31/07/2017
Jules & Jim.
Ce serait faire injure à Jeanne Moreau que de la limiter à cette sublime chanson de Bassiak, écrite en plein tournage de "Jules & Jim" alors que Truffaut, comme à son habitude, cherchait en la filmant comment montrer à l’actrice qu’il avait choisie qu’il l’aimait. Elle qui en aimait un autre, puis un autre en cours de tournage, comme si la merveilleuse a-moralité du roman de Henri-Pierre Roché (un premier roman à 74 ans !) n’en finissait pas d’agir. Et de résonner, comme son excipit, dans nos mémoires : « D’ailleurs, ce n’était pas permis ». Ce serait faire injure à la vie de pleurer trop fort la disparition d’une dame de 89 ans, quand dans la note d’en-dessous, on fustige l’injustice d’une vie volée (beaucoup) trop tôt.
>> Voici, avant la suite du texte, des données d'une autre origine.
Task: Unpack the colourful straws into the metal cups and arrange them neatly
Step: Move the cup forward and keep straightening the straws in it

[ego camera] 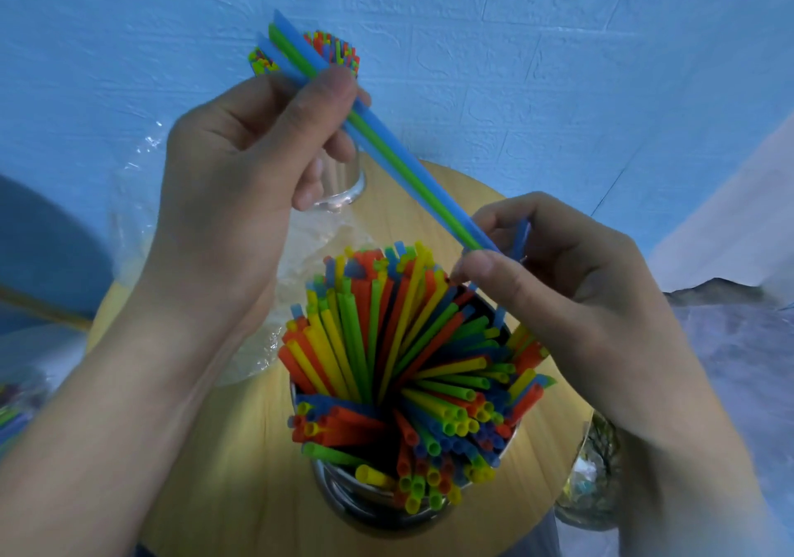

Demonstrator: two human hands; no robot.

L’adage, éculé, veut que les acteurs restent vivants, quoi qu’il en soit, et Mademoiselle Moreau est une IMMENSE actrice, alors, pensez donc, la postérité. Non, aujourd’hui, pendant que les réseaux sociaux bruissaient d’hommages et de RIP, une jeune femme m’a ému en se souvenant d’une scène que je pensais oubliée de tous, sauf de moi. D’une rencontre à la librairie « Jules & Jim », à Cluses, qui changea ma vie, d’une interprétation du tourbillon dont j’avais, accompagné de Eric Hostettler, fait la surprise à Christelle, la patronne des lieux. Ce jour-là, je présentais « la partie de cache-cache » à la curiosité de tous ceux qui avaient aimé « Tébessa », et ils furent nombreux, du côté de la Savoie et de la Haute-Savoie, terre des jurys de Lettres-Frontière. Christelle, qui fut la meilleure vendeuse de ce roman, qu’elle conseilla en coup de cœur, « comme un thriller », disait-elle. Christelle qui ne fut pas en reste puisqu’elle m’offrit ce jour-là les Carnets d’H.P Roché, dans la belle collection rouge d’André Dimanche. Un peu dépitée de n’avoir pas réussi à dégoter ceux d’Hélène Hessel – mère de Stéphane – qui racontaient la même histoire, vue différemment. Ce jour-là, à Cluses, la tempête de neige a surpris tout le monde, même les plus volontaires, mais n’a pas retenu les plus fidèles d’entre eux, qui ont poursuivi ce tourbillon-là jusqu’au bout de la nuit. Celle d’avant les incompréhensions et les chemins qui diffèrent – alors tous deux on est reparti – bien dérisoires des années après, devant l’histoire qui se rappelle, ou qu’on ravive. Aujourd’hui, alors que Catherine (ce personnage inspiré de deux figures féminines du roman) s’en va, doucement, je repense à ce sublime dialogue, ciselé :
« "-Vous avez aimé, Jim. Pour de bon, Jim. Cela se sent. Pourquoi ne l’avez-vous pas épousée?
-Cela n’est pas arrivé. »
Et je pense à une librairie qui n’existe plus sous ce nom, à une libraire à qui je donnerai, bientôt, de mes nouvelles, sous la forme d’un roman de 540 pages.